When the traditional route hit a wall, I had to get creative. That's when I discovered PEO (professional employer organization) partnerships – a more startup-friendly model:
- External vendors in this space typically offer pre-packaged, end-to-end solutions. For HR and payroll especially, they can provide competitive benefits packages, on-demand HR expertise, and policy frameworks at usage-based, startup-friendly pricing.
- Operational partners usually require minimal integration and customization, particularly when you bring them in early. They can also be great thought partners for building operations in a scalable and compliant way.
- Many vendors actively want to attract early-stage startups and offer promotions through government programs, VCs, or industry-specific initiatives. Some of these could cover the entire cost of the partnership.
It takes time to compare options, select the best fit for your requirements, and negotiate terms in an HR PEO partnership, but it’s worth it.
Switching HR providers later is painful. We learned that firsthand when I had to transition our payroll from a standalone vendor to our new PEO. Every employee had to re-onboard for direct deposit and paycheck setup, and many ended up filing two W-2s at year-end. It caused confusion, questions, and a real dip in trust. Each vendor transition has downstream consequences, so do your research early and find a partner that can grow with you.
Similarly for legal, I dedicated a lot of resources to not only find legal counsel who could resolve our product disclosure quickly so we could be back in business, but also the right comprehensive legal services who could collaborate with us on broader legal consultation. That relationship eventually tightened up our terms and conditions in ways that helped us avoid several legal disputes down the line.
For finance, I took a different approach. The issues didn't require external expertise, just better internal discipline. I used the vendor failures as a rallying point to establish new procurement and ownership guidelines. There is now a proper procurement and approval procedure in place, and each vendor has a named owner, who manages the subscription and tracks its value.

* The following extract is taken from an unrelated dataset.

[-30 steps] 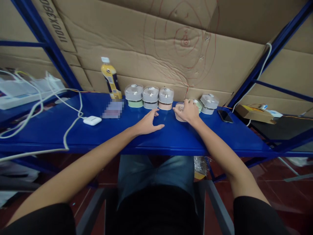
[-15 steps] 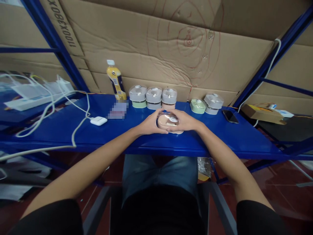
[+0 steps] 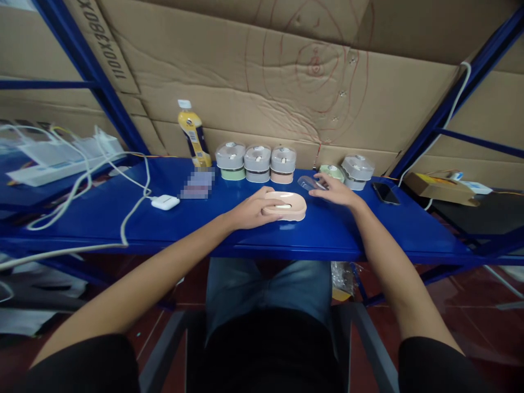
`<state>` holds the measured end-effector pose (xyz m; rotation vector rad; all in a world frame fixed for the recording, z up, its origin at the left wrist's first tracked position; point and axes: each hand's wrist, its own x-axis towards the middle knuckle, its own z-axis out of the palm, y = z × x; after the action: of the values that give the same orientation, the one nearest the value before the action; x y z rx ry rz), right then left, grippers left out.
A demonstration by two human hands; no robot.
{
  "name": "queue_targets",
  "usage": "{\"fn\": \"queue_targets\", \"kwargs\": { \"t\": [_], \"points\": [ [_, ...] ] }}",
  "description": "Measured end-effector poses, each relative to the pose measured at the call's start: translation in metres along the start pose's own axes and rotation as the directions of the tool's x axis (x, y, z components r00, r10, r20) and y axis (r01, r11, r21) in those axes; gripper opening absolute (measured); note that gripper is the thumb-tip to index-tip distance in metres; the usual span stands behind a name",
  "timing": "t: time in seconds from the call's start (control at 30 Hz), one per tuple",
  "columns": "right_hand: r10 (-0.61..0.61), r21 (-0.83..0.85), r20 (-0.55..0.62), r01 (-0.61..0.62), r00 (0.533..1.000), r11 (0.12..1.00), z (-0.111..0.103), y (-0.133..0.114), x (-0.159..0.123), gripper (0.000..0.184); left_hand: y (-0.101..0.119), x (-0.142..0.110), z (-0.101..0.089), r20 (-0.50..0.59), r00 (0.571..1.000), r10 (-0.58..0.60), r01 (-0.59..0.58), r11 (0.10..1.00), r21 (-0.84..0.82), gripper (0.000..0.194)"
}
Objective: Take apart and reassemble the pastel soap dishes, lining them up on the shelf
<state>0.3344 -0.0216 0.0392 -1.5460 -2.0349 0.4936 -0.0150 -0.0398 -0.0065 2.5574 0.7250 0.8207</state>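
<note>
Low over the blue table, near its front edge, is a pink oval box (image 3: 297, 207) with its top uncovered and a small white piece inside. My left hand (image 3: 252, 212) grips its left end, the fingers reaching over the near side and the rim. To the right and farther back, my right hand (image 3: 339, 191) holds a clear plastic lid (image 3: 308, 184) between thumb and fingers, apart from the box. Just behind that hand sits a green box (image 3: 334, 172), partly hidden by the fingers.
Several lidded boxes (image 3: 257, 162) stand along the cardboard wall (image 3: 196, 60), and a grey one (image 3: 357, 172) stands farther right. A yellow bottle (image 3: 193, 134), a white case (image 3: 165, 202), cables (image 3: 137, 204), a phone (image 3: 385, 193) and an open carton (image 3: 438, 191) lie around the hands.
The clear lid has come off the pink box and moved right and back in my right hand. My left hand has stayed on the box.
</note>
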Motion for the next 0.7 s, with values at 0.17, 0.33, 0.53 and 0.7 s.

Above and beyond: Building, refining, and scaling a startup's operating rhythm
With that, we had the first version of Butter's operating system, with core functionality in HR, legal, and finance. But just like product and other parts of an early-stage startup, it's a starting point, not a finished state. It provides a strong foundation to kick-start our operations, where Butter can begin attracting future talent to join the mission and approach potential customers with a more standardized process.
Just like product building, the business operational system is living and breathing and needs to scale with the business. I set the proper business cadence to gather feedback and set priorities to scale by deepening our capabilities and value proposition in these established functions, as well as by expanding our operating system to other important areas, such as business review and reporting rhythm. I continued to iterate and refine our operating system to grow alongside our company, our product, our people, and our customers.
Final thoughts
In hindsight, I underestimated how quietly operational debt compounds in an early-stage startup. I assumed missing structure would slow us down much later down the line, and was a fair tradeoff for product and market fit now. Instead, it taxed us immediately – in hiring friction, legal exposure, and decision fatigue – while disguising itself as speed.
I learned an important lesson that a startup’s operating system doesn’t need to be perfect or heavy to be effective. It needs to be intentional. The right amount of structure at the right time protects your people and your momentum. Without it, you don’t actually move faster, and you just borrow time from a much more expensive future.